Kwai Fong is an area of Kwai Chung Town, Kwai Tsing District, Hong Kong.

==Location==
The mainly residential area extends to Kwai Hing (葵興) in the north, Lai King in the south, Tsing Yi Bridge to the west, and Tai Lin Pai Industrial Area to the east. It is part of the reclamation of Gin Drinkers Bay in 1960s.

==Name==
Kwai Fong is named after Kwai Fong Estate, a public housing estate. Kwai (葵) is the first Chinese character of Kwai Chung. Before the Mass Transit Railway (MTR) served the area, there were only few private residential blocks west of the estate.

==Features==

===Shopping===
The area contains two mega-plazas, Metroplaza and Kwai Chung Plaza.

===Schools===
Two of the most well known schools in the area are Daughters of Mary Help of Christians Siu Ming Catholic Secondary School and Buddhist Sin Tak College.

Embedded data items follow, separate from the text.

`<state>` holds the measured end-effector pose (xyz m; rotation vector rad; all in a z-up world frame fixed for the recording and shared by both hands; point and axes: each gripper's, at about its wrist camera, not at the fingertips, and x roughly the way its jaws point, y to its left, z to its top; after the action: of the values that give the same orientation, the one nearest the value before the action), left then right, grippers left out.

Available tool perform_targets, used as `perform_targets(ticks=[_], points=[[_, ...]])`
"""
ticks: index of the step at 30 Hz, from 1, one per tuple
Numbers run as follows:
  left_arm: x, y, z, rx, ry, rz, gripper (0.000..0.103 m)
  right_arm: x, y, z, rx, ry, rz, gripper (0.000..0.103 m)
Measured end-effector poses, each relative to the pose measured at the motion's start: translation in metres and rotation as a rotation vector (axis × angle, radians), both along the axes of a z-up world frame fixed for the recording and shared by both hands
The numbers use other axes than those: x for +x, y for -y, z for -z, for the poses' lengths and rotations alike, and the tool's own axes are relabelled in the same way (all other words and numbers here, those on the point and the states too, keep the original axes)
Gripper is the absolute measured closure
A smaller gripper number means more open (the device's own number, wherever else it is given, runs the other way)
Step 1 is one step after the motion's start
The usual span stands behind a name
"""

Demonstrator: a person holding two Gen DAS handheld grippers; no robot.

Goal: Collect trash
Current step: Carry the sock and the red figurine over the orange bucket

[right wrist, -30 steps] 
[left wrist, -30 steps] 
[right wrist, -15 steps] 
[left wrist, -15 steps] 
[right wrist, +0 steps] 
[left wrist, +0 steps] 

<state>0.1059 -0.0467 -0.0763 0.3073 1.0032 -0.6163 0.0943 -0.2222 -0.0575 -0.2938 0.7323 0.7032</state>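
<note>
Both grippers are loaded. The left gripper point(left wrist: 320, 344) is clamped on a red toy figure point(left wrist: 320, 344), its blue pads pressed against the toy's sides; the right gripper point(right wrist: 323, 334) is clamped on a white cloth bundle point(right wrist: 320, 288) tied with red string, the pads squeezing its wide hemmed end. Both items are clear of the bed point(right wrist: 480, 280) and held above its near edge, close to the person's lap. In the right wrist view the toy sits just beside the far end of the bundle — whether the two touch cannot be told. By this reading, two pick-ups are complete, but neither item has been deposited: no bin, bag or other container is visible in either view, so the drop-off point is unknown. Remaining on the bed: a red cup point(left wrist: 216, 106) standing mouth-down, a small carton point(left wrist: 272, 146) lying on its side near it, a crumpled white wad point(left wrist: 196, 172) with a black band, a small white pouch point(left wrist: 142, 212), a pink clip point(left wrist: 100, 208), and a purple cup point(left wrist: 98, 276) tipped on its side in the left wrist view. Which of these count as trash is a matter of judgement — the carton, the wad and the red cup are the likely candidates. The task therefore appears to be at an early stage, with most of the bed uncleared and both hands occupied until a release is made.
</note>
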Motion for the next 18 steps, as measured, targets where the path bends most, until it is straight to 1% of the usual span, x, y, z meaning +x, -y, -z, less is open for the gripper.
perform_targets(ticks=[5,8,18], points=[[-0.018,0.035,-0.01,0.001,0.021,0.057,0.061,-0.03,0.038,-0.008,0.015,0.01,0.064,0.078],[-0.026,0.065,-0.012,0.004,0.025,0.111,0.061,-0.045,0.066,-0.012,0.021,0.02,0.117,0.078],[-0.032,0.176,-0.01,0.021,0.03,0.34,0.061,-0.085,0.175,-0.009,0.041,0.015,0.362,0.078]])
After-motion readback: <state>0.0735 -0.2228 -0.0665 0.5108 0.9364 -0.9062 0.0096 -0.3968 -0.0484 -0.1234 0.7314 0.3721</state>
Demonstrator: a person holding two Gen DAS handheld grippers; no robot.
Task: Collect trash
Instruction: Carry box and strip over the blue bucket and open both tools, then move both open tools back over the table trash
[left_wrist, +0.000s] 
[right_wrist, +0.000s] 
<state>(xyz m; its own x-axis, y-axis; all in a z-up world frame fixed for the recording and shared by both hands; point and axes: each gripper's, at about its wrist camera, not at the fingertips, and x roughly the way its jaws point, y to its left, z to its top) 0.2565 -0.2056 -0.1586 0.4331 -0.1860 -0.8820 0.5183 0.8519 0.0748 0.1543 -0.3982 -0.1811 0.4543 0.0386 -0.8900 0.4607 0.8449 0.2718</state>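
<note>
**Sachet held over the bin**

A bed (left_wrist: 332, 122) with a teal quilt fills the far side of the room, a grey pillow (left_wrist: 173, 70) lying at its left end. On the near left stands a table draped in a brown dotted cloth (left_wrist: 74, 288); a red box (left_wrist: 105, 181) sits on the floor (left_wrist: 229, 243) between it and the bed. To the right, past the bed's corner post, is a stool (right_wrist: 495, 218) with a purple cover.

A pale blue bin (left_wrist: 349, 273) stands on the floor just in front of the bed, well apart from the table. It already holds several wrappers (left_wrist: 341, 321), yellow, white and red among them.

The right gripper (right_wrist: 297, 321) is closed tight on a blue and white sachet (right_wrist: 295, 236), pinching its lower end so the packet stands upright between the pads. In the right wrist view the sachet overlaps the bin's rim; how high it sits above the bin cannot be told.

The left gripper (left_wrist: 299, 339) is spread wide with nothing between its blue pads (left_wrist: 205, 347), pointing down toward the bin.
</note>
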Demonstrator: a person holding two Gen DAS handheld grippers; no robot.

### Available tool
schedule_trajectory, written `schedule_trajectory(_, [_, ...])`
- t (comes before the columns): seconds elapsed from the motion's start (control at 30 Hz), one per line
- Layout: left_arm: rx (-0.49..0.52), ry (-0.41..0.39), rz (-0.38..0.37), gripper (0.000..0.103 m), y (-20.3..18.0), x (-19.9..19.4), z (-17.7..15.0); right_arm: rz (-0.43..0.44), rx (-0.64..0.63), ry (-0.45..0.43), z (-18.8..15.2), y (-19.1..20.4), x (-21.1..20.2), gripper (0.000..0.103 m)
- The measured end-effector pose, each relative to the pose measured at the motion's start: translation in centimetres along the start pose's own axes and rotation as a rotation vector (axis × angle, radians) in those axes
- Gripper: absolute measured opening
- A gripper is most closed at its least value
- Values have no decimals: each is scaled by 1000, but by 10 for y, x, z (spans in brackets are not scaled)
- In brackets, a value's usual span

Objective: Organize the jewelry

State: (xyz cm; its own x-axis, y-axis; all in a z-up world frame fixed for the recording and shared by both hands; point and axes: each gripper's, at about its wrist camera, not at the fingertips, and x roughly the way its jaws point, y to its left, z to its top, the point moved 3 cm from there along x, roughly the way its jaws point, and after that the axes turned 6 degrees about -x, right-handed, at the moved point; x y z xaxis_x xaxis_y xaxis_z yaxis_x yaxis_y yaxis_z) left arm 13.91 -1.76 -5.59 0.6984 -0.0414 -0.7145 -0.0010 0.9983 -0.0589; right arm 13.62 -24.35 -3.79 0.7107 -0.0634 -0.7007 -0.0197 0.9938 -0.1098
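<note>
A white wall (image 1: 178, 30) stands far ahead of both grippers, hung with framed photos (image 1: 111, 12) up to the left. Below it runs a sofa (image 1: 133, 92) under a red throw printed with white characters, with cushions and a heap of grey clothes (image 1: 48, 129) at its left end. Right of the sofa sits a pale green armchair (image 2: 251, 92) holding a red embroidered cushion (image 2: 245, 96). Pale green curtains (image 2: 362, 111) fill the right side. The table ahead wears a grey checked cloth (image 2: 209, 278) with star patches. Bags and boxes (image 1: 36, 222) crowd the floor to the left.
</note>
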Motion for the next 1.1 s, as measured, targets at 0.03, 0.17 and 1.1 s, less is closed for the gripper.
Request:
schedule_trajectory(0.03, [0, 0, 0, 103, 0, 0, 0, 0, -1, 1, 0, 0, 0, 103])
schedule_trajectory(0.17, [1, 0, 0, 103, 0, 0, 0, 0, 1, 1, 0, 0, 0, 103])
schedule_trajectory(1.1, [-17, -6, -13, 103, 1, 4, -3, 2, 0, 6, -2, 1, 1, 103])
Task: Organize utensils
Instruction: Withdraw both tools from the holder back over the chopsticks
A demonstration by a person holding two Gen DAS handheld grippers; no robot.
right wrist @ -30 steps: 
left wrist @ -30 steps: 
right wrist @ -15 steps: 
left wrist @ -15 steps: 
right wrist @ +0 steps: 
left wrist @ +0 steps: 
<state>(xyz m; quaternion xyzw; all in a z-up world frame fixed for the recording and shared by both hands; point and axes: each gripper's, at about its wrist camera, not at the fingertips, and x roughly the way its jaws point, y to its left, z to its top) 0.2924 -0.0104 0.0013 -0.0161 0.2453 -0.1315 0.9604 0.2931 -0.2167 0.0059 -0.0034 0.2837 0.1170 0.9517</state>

Kwai Fong is in Primary One Admission (POA) School Net 65, which includes multiple aided schools (schools operated independently of the government but funded with government money); none of the schools in the net are government schools.

===Recreation===
Kwai Chung Sports Ground is a major sports ground in Kwai Tsing District. It has track and field facilities and a football pitch. It was the first facility in the district to include Tartan track. It is situated next to Hing Fong Road, opposite Metropolitan Plaza.

Kwai Tsing Theatre, a performance venue, is located near Kwai Fong MTR station and Metropolitan Plaza.

==Transportation==
The area is well served by public transport to Kowloon, via Kwai Fong MTR station and buses.